No, she should never have done that—but how could she have imagined that such disastrous consequences would flow from her outburst?
‘He’ll lose his licence, you know,’ Noelle vindictively said. ‘For at least two years, the lawyer says. And that’s not the worst thing that could happen to him. Well, I won’t be able to drive him around all the time; he’ll have to get a chauffeur. He can afford it, although he keeps saying money is tight. He wasn’t so mean when I married him. If he’d had a chauffeur, that accident would never have happened. At his age his judgement isn’t too good any more.’
Luisa stiffened. ‘What do you mean, “at his age”? Dad’s barely fifty, for heaven’s sake!’
Noelle had not apparently thought him very old when she married him! She had always been saying how young he was, how full of energy and life—and Harry Gilbey had lived up to that description over the past year, working and playing hard to keep up with his young wife. When he wasn’t at cocktail parties, dinner parties, business lunches, he was out on the golf course playing with clients or people Noelle wanted him to impress.
‘His reflexes aren’t what they were,’ shrugged Noelle.
‘Maybe he goes out to parties too often! It must use up a lot of energy!’ Luisa accused, and her stepmother’s green eyes blazed back at her.
‘That’s right, shift the blame on to me! You’d love to say it was all my fault! Well, it isn’t—Harry enjoys a busy social life; he always did, before he ever met me!’

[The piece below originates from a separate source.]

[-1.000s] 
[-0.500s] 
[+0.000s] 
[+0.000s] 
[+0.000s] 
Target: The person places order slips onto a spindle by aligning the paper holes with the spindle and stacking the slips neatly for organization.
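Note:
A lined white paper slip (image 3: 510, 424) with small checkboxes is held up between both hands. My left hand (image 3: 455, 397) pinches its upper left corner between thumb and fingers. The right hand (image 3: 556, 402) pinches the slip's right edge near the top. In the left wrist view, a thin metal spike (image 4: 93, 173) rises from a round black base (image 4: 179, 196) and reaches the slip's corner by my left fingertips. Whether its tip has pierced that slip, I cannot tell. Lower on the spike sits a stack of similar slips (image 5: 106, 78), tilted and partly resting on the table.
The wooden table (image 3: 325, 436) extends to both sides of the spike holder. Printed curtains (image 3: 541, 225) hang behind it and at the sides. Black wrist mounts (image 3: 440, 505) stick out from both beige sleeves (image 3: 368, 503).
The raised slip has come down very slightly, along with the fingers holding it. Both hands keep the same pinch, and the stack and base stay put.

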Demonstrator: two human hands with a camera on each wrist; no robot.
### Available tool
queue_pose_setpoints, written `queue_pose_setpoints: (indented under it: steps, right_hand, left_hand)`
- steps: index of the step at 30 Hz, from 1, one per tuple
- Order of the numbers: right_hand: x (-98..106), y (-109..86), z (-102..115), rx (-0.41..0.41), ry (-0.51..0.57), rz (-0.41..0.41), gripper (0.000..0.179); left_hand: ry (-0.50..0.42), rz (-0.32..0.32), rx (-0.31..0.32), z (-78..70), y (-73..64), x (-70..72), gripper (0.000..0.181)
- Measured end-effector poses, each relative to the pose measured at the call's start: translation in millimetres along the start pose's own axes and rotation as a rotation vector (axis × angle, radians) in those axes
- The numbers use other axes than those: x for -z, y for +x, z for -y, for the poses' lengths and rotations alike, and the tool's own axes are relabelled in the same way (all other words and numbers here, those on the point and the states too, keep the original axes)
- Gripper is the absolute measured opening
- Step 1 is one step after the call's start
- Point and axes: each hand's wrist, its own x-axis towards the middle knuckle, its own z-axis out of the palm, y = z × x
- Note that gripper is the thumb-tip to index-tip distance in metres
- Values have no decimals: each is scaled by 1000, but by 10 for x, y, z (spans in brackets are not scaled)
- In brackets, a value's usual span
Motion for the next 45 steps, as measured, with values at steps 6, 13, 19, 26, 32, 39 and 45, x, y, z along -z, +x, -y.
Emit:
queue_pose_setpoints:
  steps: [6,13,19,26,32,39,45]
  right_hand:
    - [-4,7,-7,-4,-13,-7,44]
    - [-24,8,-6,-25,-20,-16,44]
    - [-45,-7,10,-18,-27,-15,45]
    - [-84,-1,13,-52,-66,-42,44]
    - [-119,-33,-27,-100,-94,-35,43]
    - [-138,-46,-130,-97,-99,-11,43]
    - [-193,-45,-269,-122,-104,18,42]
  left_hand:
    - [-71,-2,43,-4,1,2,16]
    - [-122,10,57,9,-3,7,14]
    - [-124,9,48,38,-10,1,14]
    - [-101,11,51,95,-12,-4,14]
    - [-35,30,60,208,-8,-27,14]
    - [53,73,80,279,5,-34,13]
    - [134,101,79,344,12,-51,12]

Luisa couldn’t deny that, either. Her father had always been a social animal; he was gregarious, lively and loved company, especially that of young people, which was no doubt why he had fallen for the ravishing blonde who had become his secretary. Noelle had encouraged him and Harry Gilbey hadn’t been able to resist her and the chance to be young again.
Luisa sighed. ‘Yes, I know he does.’ Poor Dad. She bit her lip and looked at her stepmother with appeal in her dark blue eyes. ‘Noelle, why do we always have to quarrel like this? Especially now, when Dad is in trouble...he’ll need both of us over the next few months. Can’t we be friends?’

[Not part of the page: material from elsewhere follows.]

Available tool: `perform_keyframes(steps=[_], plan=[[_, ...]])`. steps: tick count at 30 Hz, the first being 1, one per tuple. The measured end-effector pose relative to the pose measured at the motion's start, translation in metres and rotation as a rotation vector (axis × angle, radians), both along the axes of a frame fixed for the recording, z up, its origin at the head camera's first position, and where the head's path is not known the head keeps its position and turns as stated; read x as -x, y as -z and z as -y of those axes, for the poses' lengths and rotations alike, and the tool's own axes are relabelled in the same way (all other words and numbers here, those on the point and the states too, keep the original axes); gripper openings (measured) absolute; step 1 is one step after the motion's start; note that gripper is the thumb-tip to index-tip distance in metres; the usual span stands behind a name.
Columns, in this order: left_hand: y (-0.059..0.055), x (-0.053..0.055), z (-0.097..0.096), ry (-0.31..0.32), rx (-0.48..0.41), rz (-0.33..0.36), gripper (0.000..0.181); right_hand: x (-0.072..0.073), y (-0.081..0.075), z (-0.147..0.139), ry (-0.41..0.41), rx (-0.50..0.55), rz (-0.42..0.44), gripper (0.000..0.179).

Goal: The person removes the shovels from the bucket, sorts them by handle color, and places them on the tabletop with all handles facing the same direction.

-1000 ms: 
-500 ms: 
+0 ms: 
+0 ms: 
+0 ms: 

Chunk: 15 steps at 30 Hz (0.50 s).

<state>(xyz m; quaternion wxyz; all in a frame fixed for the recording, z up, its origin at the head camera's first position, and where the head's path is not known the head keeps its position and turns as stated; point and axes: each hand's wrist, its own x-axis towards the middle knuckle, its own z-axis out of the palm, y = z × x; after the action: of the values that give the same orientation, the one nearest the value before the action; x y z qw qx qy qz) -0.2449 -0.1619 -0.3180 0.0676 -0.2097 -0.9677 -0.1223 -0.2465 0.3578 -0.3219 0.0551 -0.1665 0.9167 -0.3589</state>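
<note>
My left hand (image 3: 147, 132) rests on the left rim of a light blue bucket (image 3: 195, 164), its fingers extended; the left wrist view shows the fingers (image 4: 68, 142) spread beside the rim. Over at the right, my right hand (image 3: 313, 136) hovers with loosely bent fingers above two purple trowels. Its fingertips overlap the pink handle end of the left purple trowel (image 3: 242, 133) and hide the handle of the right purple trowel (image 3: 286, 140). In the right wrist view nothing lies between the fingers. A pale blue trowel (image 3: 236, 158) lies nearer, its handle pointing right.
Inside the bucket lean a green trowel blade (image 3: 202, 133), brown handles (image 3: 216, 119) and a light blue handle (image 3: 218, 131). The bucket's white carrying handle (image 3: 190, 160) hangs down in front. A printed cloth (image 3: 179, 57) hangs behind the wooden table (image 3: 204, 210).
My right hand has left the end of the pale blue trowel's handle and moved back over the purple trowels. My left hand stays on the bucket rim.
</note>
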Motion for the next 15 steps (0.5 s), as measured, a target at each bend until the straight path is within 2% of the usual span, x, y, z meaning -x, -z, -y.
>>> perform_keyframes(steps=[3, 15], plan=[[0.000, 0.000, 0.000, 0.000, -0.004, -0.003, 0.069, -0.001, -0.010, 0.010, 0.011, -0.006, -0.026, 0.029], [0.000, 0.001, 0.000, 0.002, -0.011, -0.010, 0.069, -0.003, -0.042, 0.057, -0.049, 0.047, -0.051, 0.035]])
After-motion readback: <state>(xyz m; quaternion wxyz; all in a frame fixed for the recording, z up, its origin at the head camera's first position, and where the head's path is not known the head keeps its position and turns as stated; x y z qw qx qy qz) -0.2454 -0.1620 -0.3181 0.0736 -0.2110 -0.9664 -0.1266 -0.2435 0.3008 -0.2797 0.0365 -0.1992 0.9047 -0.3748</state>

Noelle’s beautiful mask didn’t soften. Her green eyes flashed. ‘You’ve done enough harm, just leave us alone. Harry is my business now, not yours.’ She turned to walk away, stopped, and pulled a crumpled newspaper out of the black leather briefcase she was carrying. ‘Have you seen this?’

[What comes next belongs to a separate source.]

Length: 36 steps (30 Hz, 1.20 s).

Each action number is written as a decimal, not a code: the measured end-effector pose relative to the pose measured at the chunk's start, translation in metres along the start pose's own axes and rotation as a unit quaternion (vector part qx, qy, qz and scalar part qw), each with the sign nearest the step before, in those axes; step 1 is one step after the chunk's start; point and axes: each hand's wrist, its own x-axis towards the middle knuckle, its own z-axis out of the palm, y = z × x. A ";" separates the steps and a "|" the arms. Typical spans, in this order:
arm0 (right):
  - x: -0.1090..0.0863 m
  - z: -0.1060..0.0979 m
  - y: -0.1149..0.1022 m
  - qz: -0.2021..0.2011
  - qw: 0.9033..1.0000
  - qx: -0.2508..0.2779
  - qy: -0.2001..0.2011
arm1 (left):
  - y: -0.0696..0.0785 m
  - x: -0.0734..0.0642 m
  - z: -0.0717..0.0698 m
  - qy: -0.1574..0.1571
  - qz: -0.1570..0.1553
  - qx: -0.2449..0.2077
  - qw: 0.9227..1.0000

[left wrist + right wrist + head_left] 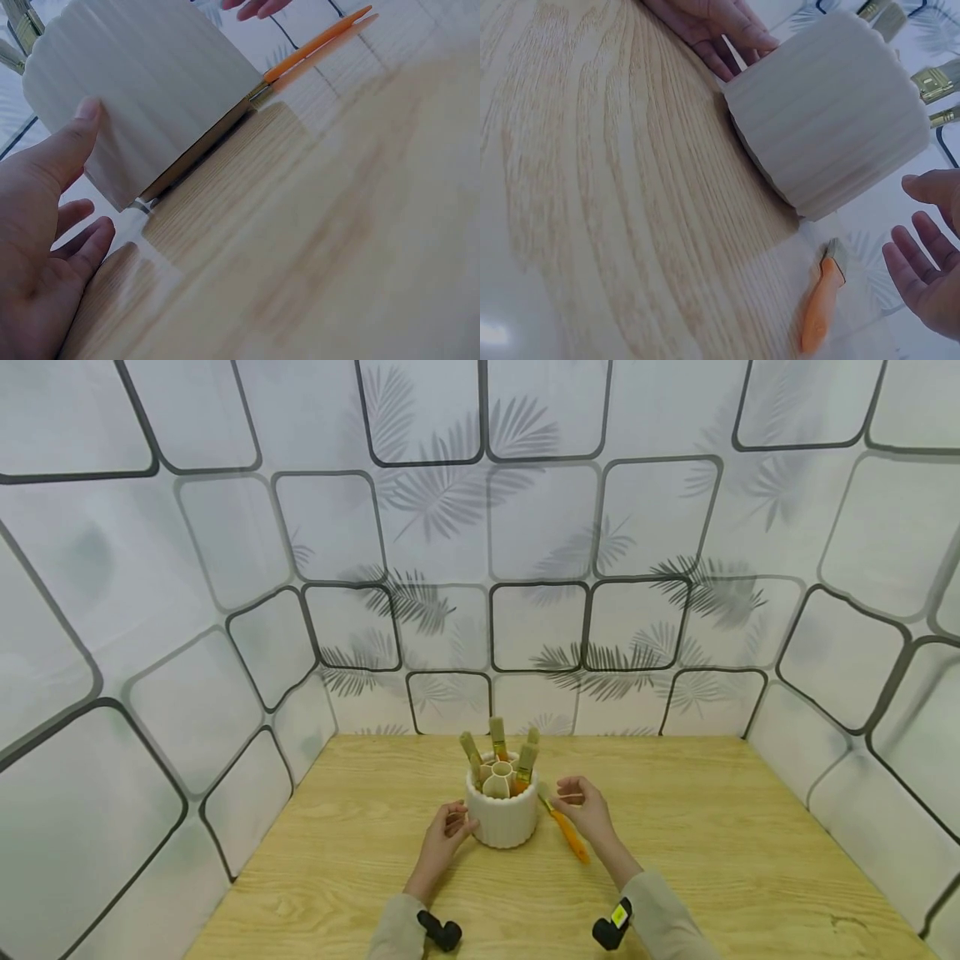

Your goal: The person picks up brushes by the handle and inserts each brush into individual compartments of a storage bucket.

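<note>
A white ribbed round holder (502, 821) stands on the wooden table, with several flat paintbrushes (498, 739) upright, bristles up, in its compartments. My left hand (447, 837) is at the holder's left side. In the left wrist view its thumb (84, 120) rests on the ribbed wall, while its other fingers sit loosely bent beside the base. An orange-handled paintbrush (570, 837) lies on the table just right of the holder, its bristles partly hidden in the head view. Close by it, my right hand (585, 810) hovers with loosely bent fingers; in the right wrist view it holds nothing.
The light wooden table (735, 843) runs back to a patterned sheet (540, 627) with dark outlines and leaf prints, which also rises along both sides. Black wrist devices (441, 932) sit at both sleeves.
</note>
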 end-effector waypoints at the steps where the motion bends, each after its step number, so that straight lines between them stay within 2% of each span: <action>1: 0.000 0.000 0.001 0.003 1.000 -0.003 -0.001 | 0.000 0.000 0.000 -0.001 -0.004 -0.004 1.000; 3: 0.000 0.000 0.003 0.006 1.000 -0.010 -0.002 | 0.000 0.001 0.000 -0.003 -0.020 -0.014 1.000; 5: -0.001 0.000 0.004 0.014 1.000 -0.016 -0.003 | 0.001 0.002 0.000 -0.008 -0.055 -0.028 0.998; 8: -0.002 0.000 0.006 0.015 0.999 -0.028 -0.003 | 0.003 0.003 0.001 -0.013 -0.084 -0.041 0.996; 13: -0.004 0.000 0.009 0.025 0.999 -0.035 0.000 | 0.022 0.001 -0.001 -0.024 -0.090 -0.051 0.994; 16: -0.005 -0.001 0.011 0.033 0.999 -0.039 -0.003 | 0.035 -0.001 -0.003 -0.027 -0.084 -0.038 0.995; 20: -0.006 -0.001 0.014 0.043 0.998 -0.039 -0.010 | 0.041 -0.002 -0.003 -0.025 -0.084 -0.022 0.996; 31: -0.005 -0.001 0.024 0.055 0.997 -0.055 -0.025 | 0.035 -0.002 -0.003 -0.027 -0.084 -0.020 0.996; 36: -0.005 0.000 0.025 0.059 0.996 -0.061 -0.024 | 0.011 0.001 0.000 -0.019 -0.086 -0.018 0.996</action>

She didn’t wait for an answer; she was gone a second later, leaving Luisa staring blankly at the paper, folded back to show a grey photograph of Zachary West above half a column of print headlined ‘Crash Wrecks West Exhibition’.
Even more worried and depressed now, Luisa looked around for somewhere to sit down. There was a café across the square; she made for it shakily and fell into a seat near the door.